While Nintendo and Sony brought out the heavy hitters to push their hardware, Microsoft did the opposite by letting the Xbox One X push what software was already available. Nintendo could arguably have the best first party lineup this year with megahits "The Legend of Zelda: Breath of the Wild," "Mario Kart 8 Deluxe" and "Super Mario Odyssey"  all three which could be considered the seminal games of their time. But even with the chances that Nintendo took with "Zelda" and "Mario", they were still games in long-running franchises that are a little long in the tooth. 

Sony, however, gave one of its premier developers an unlimited budget and creative freedom to conceive, develop and release what I consider to be the 2017 game of the year, "Horizon: Zero Dawn." 

Guerilla Games, best known for the technically impressive, albeit creatively bankrupt "Killzone" series somehow took the generic post-apocalyptic setting of future earth and turned it on its head with the best 40-hour gameplay, story and presentation package released not just this year, but in the past several years.
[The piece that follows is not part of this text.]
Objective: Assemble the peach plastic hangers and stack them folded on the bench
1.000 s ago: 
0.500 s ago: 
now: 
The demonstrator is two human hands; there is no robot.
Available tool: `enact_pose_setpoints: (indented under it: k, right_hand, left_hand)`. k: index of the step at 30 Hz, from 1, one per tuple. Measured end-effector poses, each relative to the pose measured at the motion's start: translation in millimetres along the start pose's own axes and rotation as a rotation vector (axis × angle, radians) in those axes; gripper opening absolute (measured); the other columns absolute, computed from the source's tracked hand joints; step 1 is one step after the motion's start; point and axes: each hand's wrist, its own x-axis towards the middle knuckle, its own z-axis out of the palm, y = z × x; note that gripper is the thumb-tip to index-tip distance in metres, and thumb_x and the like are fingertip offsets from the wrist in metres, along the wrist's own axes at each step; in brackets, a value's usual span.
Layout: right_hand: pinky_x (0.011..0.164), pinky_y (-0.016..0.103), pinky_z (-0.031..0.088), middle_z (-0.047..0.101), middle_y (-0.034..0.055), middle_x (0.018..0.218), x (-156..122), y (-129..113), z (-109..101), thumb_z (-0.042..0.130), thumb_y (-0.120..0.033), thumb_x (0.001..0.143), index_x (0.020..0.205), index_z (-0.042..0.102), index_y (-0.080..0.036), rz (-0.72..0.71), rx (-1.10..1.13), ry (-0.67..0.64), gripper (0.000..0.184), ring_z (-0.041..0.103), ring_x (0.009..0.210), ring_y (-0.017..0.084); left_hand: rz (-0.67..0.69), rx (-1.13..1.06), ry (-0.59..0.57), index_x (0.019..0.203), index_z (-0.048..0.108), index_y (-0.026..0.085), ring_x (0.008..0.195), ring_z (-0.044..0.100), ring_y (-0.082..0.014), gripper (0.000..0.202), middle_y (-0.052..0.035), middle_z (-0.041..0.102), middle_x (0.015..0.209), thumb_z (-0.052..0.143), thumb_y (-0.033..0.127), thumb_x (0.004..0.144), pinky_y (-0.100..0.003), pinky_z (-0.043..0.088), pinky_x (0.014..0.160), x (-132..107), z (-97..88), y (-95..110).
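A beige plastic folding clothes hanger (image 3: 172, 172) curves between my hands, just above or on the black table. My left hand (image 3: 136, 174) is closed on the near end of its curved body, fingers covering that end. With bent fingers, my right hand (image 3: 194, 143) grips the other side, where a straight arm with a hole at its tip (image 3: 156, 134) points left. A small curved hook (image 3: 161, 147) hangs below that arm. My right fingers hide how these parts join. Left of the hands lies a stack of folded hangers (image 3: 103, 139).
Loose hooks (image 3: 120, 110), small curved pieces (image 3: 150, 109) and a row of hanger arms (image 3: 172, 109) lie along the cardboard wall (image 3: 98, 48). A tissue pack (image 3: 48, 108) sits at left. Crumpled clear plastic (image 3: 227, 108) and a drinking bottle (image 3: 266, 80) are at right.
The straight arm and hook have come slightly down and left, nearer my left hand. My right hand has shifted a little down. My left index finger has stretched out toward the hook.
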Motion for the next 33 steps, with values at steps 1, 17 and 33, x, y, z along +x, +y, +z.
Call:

Everything, from the graphics  which look phenomenal on the PlayStation 4 Pro and an UHD television with HDR  to the varied environments to the soundtrack elevate the experience over everything else this year.

Instead of sticking with a bald, 30-something male protagonist, Guerilla stepped out of the box with Aloy  a fiercely independent warrior struggling to gain her honor and protect her tribe in a future when humans live in the shadows of dangerous robots that have taken the form of animals. The bright white steel plating of the machine creatures contrasts amazingly against the green forests that have reclaimed what remains of the old civilization and the desert scapes of the desolated world. Few games capture the same exhilaration of seeing the Stormbird fly overhead for the first time or when staring down a Thunderjaw  a tyrannosaurs-like machine. These encounters are even more special because the game gives the player so many different ways to take down each beast  which can often feel like a multi-stage boss battle from any other game. The variety of combat is, at times, overwhelming. The game features multiple weapon types  each with their own individual variances  that can make fights much, much easier or more difficult, depending on what element is selected. 

"Horizon's" main drawback wasn't its design  an amazing feat, considering most open-world games never take advantage of their structure  but rather its combat against humans. Aloy's bow and her ranged weapon attacks feel effectively vicious and powerful. But her melee attacks, which is most often needed when fighting other humans, are poor with no real impact.